Wentworth, D'Arcyfree

  • John Eddy

D'Arcy Wentworth (1762–1827)

by unknown artist, c. 1815–20

Mitchell Library, State Library of New South Wales

Wentworth, D'Arcy (1762–1827), medical practitioner and public servant in Australia, was born on 14 February 1762 near Portadown, co. Armagh, Ireland, the sixth of the eight children of D'Arcy Wentworth, an innkeeper, and his wife, Martha Dixon, also of co. Armagh. The Irish family traced its ancient ancestry to Wentworth Woodhouse in Yorkshire and was related to the wealthy and influential Fitzwilliams. The young Wentworth attended a local school and studied medicine under Dr Alexander Patton of Tanderagee. In 1782, with the assistance of his patron Lord Fitzwilliam, he served as an ensign in the 1st provincial battalion of Ulster volunteers. In 1785 he went to England to continue his medical studies. A handsome, tall man with blue eyes and considerable charm, he was invariably popular with all classes and both sexes. He hoped for employment with the East India Company as an assistant surgeon, but seems to have lived beyond his means and kept very doubtful company. At the Old Bailey sessions beginning on 12 December 1787 he was charged three times with highway robbery. Twice he was found not guilty, and in the third instance acquitted for lack of evidence. He again appeared and was again found not guilty at the sessions beginning on 9 December 1789. He then applied successfully to be discharged so that he could take up an appointment as an assistant surgeon in the convict colony at Botany Bay.

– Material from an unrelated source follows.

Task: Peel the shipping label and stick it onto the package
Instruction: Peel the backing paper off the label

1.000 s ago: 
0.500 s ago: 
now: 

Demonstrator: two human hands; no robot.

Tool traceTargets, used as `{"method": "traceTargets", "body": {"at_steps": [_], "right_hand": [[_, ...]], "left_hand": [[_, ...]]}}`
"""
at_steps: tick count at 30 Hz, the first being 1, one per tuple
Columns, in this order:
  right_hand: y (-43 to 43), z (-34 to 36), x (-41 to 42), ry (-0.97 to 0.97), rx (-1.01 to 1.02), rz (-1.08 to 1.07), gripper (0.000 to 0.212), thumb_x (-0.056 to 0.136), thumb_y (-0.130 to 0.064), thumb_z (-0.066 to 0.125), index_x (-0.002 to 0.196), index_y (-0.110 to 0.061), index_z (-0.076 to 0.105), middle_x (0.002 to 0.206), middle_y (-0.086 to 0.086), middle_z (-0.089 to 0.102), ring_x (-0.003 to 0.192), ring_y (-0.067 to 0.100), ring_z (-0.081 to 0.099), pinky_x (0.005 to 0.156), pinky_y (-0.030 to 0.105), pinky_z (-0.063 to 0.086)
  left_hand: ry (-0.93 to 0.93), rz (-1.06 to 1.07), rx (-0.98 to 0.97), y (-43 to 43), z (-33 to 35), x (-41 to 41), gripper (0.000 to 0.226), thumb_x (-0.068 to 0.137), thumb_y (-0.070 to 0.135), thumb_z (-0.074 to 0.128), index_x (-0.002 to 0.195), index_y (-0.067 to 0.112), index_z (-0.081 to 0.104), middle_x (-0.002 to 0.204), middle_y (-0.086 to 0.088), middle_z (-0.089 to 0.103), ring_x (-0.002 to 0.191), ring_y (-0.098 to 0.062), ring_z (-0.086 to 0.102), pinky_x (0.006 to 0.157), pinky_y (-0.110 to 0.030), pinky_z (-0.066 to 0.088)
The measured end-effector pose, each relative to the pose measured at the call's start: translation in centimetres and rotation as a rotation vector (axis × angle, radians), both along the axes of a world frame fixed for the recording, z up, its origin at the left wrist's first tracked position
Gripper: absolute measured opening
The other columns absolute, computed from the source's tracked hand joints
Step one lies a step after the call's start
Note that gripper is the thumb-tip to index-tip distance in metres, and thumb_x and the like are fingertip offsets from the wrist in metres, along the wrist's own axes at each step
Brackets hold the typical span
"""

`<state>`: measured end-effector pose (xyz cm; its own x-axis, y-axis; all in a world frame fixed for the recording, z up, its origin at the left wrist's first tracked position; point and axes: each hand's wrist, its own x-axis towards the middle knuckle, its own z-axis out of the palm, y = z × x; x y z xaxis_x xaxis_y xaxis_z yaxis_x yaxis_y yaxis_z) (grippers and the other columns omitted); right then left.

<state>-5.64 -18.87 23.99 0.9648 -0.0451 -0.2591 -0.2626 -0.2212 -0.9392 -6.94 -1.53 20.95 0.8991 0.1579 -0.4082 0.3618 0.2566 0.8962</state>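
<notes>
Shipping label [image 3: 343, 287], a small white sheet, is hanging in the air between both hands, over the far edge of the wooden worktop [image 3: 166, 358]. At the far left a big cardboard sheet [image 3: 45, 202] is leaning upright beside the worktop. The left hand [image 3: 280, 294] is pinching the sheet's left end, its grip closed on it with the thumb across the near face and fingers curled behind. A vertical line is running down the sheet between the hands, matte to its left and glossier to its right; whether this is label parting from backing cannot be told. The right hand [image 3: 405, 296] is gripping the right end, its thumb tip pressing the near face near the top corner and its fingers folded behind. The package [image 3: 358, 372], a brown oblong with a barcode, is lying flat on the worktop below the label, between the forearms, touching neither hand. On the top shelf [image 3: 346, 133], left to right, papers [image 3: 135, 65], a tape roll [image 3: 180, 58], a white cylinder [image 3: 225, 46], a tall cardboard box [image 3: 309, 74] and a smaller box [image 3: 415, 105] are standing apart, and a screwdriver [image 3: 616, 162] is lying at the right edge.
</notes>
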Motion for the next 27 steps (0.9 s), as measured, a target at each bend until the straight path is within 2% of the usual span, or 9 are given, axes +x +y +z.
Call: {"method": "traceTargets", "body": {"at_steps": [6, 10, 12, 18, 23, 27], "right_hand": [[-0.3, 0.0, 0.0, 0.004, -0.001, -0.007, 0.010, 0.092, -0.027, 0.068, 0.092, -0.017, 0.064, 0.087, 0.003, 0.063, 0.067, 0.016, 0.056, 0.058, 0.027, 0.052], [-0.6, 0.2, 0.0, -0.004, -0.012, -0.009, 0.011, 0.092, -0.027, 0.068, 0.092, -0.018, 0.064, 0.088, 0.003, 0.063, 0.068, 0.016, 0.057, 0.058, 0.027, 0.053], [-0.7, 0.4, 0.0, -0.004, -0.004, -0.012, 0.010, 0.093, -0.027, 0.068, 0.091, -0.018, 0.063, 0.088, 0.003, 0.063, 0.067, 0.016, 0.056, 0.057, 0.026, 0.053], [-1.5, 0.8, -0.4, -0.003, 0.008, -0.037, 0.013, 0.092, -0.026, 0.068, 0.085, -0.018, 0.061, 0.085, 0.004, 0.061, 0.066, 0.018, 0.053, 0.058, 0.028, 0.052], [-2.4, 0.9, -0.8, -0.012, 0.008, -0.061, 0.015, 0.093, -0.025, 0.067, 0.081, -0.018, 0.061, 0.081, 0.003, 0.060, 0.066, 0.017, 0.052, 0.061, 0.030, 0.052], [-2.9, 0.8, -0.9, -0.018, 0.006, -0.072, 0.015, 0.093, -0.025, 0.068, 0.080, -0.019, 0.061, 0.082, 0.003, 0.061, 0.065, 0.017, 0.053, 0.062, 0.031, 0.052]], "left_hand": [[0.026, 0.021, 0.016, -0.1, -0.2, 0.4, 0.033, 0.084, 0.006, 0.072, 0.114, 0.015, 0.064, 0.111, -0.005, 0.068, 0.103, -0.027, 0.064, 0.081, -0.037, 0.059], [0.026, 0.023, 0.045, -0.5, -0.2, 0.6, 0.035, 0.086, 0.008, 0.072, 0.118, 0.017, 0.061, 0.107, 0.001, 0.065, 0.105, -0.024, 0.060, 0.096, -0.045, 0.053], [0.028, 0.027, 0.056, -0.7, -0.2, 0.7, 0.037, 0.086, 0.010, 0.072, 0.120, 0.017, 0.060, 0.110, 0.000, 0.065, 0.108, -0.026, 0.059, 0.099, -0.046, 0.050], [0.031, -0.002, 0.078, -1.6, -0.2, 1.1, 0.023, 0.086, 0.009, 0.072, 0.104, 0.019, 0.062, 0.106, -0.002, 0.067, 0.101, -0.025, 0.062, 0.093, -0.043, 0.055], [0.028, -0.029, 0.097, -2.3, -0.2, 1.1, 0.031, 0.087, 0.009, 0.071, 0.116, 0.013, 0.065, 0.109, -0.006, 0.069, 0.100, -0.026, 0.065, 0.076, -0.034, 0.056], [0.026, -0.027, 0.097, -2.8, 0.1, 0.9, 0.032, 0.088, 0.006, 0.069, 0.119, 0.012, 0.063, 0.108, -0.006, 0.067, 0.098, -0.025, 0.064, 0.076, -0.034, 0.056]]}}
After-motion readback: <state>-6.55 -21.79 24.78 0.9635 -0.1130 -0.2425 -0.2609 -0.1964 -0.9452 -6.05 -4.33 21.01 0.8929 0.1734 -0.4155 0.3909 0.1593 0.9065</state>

Wentworth arrived in the fledgeling penal settlement of New South Wales with the Second Fleet on 28 June 1790. He had gained some notoriety for his alleged exploits on Hounslow Heath, but he managed to avoid attention on the voyage. En route he formed a liaison with Catherine Crowley (b. 1772), a convict who bore him three sons, including the statesman William Charles Wentworth. In August D'Arcy Wentworth and Catherine sailed to Norfolk Island, where he became an assistant in the hospital. Ceaseless self-advocacy, industry, reliability, and a capacity to please everybody served him well. His income grew steadily, status followed, and, despite his ambiguous record in England, he found respectability and scope for promotion. Affable and discreet in his public career, he rejoiced in a warm although irregular family life. Catherine died in 1800, but he formed other alliances, chiefly with Maria Ainslie and Anne Lawes, by whom he had seven children. Wentworth was to serve in a medical capacity again in Norfolk Island from 1804 to 1806, and in Sydney and Parramatta. Eventually he was appointed principal surgeon in February 1809, to be confirmed by July 1811. For all these and other appointments—and for the attainment and advancement of his commercial, professional, and social goals—he constantly and successfully sought the support of Lord Fitzwilliam.

Wentworth was appointed justice of the peace and magistrate in May 1810, and in December was put in charge of Governor Macquarie's newly reformed police force. He became the chief magistrate in Sydney, one of the first commissioners for the Parramatta turnpike, and treasurer of the Police Fund (which disbursed most of the locally raised revenue).

In 1816 Wentworth was one of the founders of the Bank of New South Wales. He seems to have combined probity with a skill in amassing a considerable fortune, so that he died one of the wealthiest men in the colony. His record made him unacceptable to John Macarthur and the ‘exclusive’ faction of non-convict settlers, but he managed to keep out of colonial squabbles, staying on good working terms with governors Phillip, Hunter, King (up to a point), and Brisbane. He was Governor Macquarie's personal physician. Governor Bligh referred to him as a 'highwayman' and had him court-martialled in 1808 for alleged misuse of convict labour—although for the most part Wentworth was attached to the ‘emancipist’ (ex-convict) party socially as well as politically.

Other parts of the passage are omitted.